Dalam perjanjian SPS diatur pula hak dan kewajiban negara anggota, yaitu (1) negara anggota mempunyai wewenang untuk membuat aturan SPS untuk melindungi kehidupan atau kesehatan manusia, hewan atau tanaman asalkan aturan tersebut tidak bertentangan dengan kesepakatan ini; (2) negara anggota hanya boleh menerapkan aturan SPS yang benar-benar diperlukan untuk melindungi kehidupan dan kesehatan manusia, hewan dan tanaman dengan berdasarkan dasar-dasar ilmiah; dan (3) negara anggota tidak boleh menerapkan aturan SPS yang menimbulkan diskriminasi di antara sesama anggota, dan aturan SPS tidak boleh digunakan secara terselubung untuk tujuan membatasi perdagangan internasional.

Dengan ditandatanganinya GATT dan dibentuknya WTO, negara-negara di dunia menyetujui dilaksanakannya perdagangan bebas. Untuk negara maju paling lambat tahun 2010 dan untuk negara berkembang paling lambat tahun 2020 harus sudah melaksanakan perdagangan bebas. Perdagangan bebas adalah suatu bentuk perdagangan antar negara yang tidak ada hambatan, terutama dalam bentuk tarif. Untuk mempercepat pelaksanaan perdagangan bebas, berbagai negara dan  kawasan di dunia saat ini sudah dan sedang membentuk daerah perdagangan bebas (free trade area), seperti ASEAN Free Trade Area (AFTA), North America Free Trade Area (NAFTA), ASEAN-Korea Free Trade Area dan ASEAN-Australia-New Zealand Free Trade Area, atau bahkan yang lebih maju dalam bentuk economic union, seperti Uni Eropa.

Dengan dibentuknya daerah perdagangan bebas ini, ataupun sesuai dengan kesepakatan WTO, hambatan-hambatan dalam tarif, terutama bea masuk,untuk berbagai jenis produk yang diperdagangkan saat ini sudah banyak mengalami penurunan. Akan tetapi hambatan-hambatan non-tarif saat ini mulai menjadi hambatan utama dalam perdagangan internasional. Sebagai contoh, walaupun aturan SPS tidak boleh digunakan secara terselubung untuk tujuan membatasi perdagangan internasional, akan tetapi pada kenyataannya banyak aturan-aturan baru dikeluarkan oleh berbagai negara, dengan alasan adanya hama atau penyakit tertentu, untuk melarang atau membatasi impor atau masuknya produk pertanian tertentu. Saat ini ada kecenderungan bahwa ketentuan SPS yang menyatakan bahwa suatu negara dapat menolak ekspor hasil pertanian dari negara lain apabila karena alasan ilmiah, hasil pertanian tersebut merupakan media pembawa atau mengandung hama, penyakit atau organisme pengganggu yang dianggap berbahaya bagi negara tersebut, telah dimanipulasi dan digunakan sebagai hambatan untuk melarang atau membatasi masuknya produk pertanian ekspor dari suatu negara.

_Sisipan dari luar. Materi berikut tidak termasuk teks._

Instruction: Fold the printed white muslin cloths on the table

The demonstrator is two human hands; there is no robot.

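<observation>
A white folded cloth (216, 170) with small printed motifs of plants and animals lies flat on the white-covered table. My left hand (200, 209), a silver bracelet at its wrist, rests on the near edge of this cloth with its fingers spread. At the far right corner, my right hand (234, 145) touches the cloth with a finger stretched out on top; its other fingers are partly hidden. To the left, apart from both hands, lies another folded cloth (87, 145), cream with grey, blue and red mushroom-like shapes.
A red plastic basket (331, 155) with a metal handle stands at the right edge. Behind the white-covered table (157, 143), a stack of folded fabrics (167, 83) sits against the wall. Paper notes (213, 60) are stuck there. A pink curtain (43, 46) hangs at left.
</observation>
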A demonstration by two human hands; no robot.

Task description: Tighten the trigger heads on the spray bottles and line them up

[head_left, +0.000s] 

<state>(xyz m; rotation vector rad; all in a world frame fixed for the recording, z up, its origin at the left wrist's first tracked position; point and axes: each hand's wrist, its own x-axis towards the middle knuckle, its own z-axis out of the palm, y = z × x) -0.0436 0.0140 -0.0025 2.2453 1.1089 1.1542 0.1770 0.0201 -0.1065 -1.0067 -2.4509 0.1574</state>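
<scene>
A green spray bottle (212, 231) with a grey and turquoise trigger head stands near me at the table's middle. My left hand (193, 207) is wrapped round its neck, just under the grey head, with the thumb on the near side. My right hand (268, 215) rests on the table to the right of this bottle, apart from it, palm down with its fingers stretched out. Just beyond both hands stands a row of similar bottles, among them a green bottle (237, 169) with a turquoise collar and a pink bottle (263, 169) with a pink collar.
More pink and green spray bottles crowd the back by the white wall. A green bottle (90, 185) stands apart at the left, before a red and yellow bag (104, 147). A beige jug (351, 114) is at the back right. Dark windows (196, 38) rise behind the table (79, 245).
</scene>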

Dalam usaha peningkatan ekspor hasil pertanian Indonesia, disamping upaya peningkatan produksi, perhatian lebih banyak ditujukan pada peningkatan daya saing di pasar internasional, terutama kepada usaha peningkatan mutu dan nilai tambah hasil pertanian Indonesia. Sedangkan masalah  hambatan ekspor yang diakibatkan karena adanya aturan SPS di negara pengimpor sering terabaikan dari pengamatan. Dalam suatu perdagangan bebas, dimana tidak ada lagi hambatan dalam bentuk tarif, maka masalah aturan SPS akan merupakan salah satu hambatan non-tarif yang sangat penting di masa-masa yang akan datang. **  

Referensi :

---------- 2006. “Laporan Tim Ahli Badan Karantina Pertanian Dalam Rangka On Site Inspection di California, Amerika Serikat, 5-9 Nopember 2006.” Badan Karantina Pertanian, Jakarta.

---------- 2007. “Laporan Hasil Sidang Komite SPS-WTO ke 38 di Jenewa, Swiss, 26 Pebruari – 2 Maret 2007”. Badan Karantina Pertanian, Jakarta.

---- 2007. “Pembukaan Impor Sapi Ditunda”. Media Indonesia, 14 Juni 2007, hal. 13.

GATT Secretariat. 1994. The Results of the Uruguay Round of Multilateral Trade Negotiations. The Legal Text. GATT Secretariat, Geneve.